Un bruit vole sur vous, mais qu'il est peu flatteur !

Votre mère en est triste ; elle vous est si tendre !

On dit, mon cher amour, que vous êtes menteur.

 

Au lieu d'apprendre en paix la leçon qu'on vous donne,

Vous faites le plaintif, vous traînez votre voix,

Et vous criez très haut : Hé ! ma bonne ! ma bonne !

L'écho, qui me dit tout, m'en a parlé deux fois.

 

Vous avez effrayé cette bonne attentive.

Et, pour vous secourir,

Près de vous, toute pâle, on l'a vue accourir :

Hélas ! vous avez ri de sa bonté craintive,

Enfant ! vous avez ri ! quelle douleur pour nous !

On ne croira donc plus à vos jeunes alarmes ?

Si j'avais eu ce tort, j'irais à deux genoux

Lui demander pardon d'avoir ri de ses larmes ;

J'irais... Ne pleurez pas ; causons avant d'agir ;

Écoutez une histoire, et jugez-la vous-même :

Cachez-vous cependant sur ce coeur qui vous aime ;

Je rougis de vous voir rougir.

 

" Au loup ! au loup ! à moi ! " criait un jeune pâtre ;

Et les bergers entr'eux suspendaient leurs discours.

Trompé par les clameurs du rustique folâtre,

Tout venait, jusqu'aux chiens, tout volait au secours.

Ayant de tant de cours éveillé le courage,

Tirant l'un du sommeil, et l'autre de l'ouvrage,

Il se mettait à rire, il se croyait bien fin :

" Je suis loup, " disait-il. Mais attendez la fin.

Un jour que les bergers, au fond d'une vallée,

Appelant la gaîté sur leurs aigres pipeaux,

Confondaient leurs repas, leurs chansons, leurs troupeaux,

Et de leurs pieds joyeux pressaient l'herbe foulée

" Au loup ! au loup ! à moi ! " dit le jeune garçon ;

" Au loup ! " répéta-t-il d'une voix lamentable.

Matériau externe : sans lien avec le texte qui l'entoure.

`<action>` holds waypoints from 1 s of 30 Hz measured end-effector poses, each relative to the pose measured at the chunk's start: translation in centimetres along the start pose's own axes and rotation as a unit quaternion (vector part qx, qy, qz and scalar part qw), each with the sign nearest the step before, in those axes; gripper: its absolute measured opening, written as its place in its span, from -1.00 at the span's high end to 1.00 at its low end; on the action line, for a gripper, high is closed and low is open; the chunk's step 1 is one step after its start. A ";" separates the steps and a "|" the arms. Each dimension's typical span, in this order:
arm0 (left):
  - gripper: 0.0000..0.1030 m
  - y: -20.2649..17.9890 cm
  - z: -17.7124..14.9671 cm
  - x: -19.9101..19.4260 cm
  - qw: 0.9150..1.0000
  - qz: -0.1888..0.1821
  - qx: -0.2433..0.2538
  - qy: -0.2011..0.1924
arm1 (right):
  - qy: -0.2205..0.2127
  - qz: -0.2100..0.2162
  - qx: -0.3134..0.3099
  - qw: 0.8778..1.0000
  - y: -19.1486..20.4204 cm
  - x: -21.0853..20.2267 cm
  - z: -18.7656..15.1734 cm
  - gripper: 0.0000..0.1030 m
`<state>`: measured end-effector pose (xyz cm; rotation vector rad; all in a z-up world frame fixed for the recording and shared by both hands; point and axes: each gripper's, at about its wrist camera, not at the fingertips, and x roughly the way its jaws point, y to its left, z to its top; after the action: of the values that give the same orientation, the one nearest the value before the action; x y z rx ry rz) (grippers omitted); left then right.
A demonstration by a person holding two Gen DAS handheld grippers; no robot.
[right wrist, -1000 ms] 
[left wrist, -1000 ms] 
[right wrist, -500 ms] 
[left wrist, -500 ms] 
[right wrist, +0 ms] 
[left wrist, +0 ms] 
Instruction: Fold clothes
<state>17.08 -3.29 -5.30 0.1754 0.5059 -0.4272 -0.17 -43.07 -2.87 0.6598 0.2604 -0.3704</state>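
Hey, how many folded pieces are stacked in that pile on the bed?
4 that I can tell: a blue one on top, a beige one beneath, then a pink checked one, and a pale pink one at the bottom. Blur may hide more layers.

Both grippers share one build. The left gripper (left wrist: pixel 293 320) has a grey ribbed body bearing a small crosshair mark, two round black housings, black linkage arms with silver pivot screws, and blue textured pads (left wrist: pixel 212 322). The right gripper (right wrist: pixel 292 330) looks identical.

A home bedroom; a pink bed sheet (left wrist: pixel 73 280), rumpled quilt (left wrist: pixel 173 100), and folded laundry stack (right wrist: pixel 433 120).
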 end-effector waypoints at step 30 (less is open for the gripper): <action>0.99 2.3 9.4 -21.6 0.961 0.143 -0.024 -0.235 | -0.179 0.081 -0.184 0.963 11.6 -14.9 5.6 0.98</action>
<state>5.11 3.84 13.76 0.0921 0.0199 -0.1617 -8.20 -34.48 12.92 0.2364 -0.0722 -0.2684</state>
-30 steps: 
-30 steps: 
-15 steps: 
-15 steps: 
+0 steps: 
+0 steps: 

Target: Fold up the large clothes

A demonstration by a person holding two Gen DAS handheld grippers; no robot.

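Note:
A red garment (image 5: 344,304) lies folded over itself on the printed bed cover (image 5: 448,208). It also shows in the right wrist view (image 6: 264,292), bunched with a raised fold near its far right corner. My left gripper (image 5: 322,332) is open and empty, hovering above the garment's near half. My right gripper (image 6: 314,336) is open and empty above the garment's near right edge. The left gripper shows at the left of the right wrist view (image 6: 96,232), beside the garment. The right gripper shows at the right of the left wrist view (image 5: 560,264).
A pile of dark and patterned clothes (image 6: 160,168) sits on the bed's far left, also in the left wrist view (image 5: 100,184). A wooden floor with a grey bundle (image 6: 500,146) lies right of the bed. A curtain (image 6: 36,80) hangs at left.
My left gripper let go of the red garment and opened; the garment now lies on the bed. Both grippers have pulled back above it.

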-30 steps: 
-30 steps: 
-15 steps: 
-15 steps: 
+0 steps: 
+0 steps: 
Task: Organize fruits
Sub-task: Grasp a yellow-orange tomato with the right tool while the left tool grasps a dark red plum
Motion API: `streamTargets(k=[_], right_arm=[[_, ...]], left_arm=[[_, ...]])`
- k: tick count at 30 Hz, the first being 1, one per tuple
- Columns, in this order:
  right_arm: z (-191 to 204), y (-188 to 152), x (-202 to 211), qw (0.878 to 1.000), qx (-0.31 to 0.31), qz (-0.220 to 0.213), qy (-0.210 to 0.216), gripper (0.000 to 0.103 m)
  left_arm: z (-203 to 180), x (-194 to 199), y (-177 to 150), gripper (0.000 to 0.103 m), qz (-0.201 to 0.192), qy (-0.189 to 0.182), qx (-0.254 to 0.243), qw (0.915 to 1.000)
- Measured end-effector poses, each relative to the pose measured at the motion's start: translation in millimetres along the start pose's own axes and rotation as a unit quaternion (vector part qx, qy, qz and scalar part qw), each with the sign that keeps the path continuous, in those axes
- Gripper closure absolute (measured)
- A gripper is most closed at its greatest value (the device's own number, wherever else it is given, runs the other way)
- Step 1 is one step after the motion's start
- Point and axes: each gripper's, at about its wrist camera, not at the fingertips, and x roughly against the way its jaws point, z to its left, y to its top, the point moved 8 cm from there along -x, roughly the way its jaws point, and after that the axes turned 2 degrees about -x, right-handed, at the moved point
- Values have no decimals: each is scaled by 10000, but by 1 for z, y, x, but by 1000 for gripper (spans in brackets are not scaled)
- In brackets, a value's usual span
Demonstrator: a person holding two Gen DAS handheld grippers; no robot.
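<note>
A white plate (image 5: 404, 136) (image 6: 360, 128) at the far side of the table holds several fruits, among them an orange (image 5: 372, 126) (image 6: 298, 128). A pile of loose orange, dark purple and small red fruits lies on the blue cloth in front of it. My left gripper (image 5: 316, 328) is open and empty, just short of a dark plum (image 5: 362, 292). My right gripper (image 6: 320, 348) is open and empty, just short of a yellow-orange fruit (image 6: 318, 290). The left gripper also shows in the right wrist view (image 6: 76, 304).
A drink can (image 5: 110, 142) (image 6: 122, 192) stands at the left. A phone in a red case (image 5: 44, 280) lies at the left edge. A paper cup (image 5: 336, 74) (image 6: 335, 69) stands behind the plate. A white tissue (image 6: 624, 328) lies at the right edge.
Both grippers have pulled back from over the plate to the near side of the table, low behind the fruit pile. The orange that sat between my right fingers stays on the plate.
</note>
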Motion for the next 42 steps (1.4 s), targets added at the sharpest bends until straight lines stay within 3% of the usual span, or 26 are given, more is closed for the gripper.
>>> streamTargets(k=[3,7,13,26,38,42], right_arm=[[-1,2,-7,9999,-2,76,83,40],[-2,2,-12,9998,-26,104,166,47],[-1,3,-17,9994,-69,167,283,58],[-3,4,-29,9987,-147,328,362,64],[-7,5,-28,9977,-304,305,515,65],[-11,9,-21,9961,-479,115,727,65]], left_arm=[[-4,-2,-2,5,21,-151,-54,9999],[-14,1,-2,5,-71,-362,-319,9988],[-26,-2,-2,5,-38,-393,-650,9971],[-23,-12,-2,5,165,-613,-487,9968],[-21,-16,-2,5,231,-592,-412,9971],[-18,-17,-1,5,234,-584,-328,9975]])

Pas un n'abandonna la danse ni la table :

" Il est loup, dirent-ils ; à d'autres la leçon. "

 

Et toutefois le loup dévorait la plus belle

De ses belles brebis ;

Et pour punir l'enfant qu'il traitait de rebelle,

Il lui montrait les dents, et rompait ses habits :

Et le pauvre menteur, élevant ses prières,

N'attristait que l'écho ; ses cris n'amenaient rien.

Tout riait, tout dansait au loin dans les bruyères :

 


" Eh quoi ! pas un ami, dit-il, pas même un chien ! "

On ajoute, et vraiment, c'est pitié de le croire !

Qu'il serrait la brebis dans ses deux bras tremblants ;

Et, quand il vint en pleurs raconter son histoire,

On vit que ses deux bras étaient nus et sanglants.

" Il ne ment pas, dit-on, il tremble ! il saigne ! il pleure !

Quoi ! c'est donc vrai, Colas ? " Il s'appelait Colas.

 

"Nous avons bien ri tout à l'heure ;

Et la brebis est morte ! elle est mangée...hélas ! "

On le plaignit. Un rustre, insensible à ses larmes.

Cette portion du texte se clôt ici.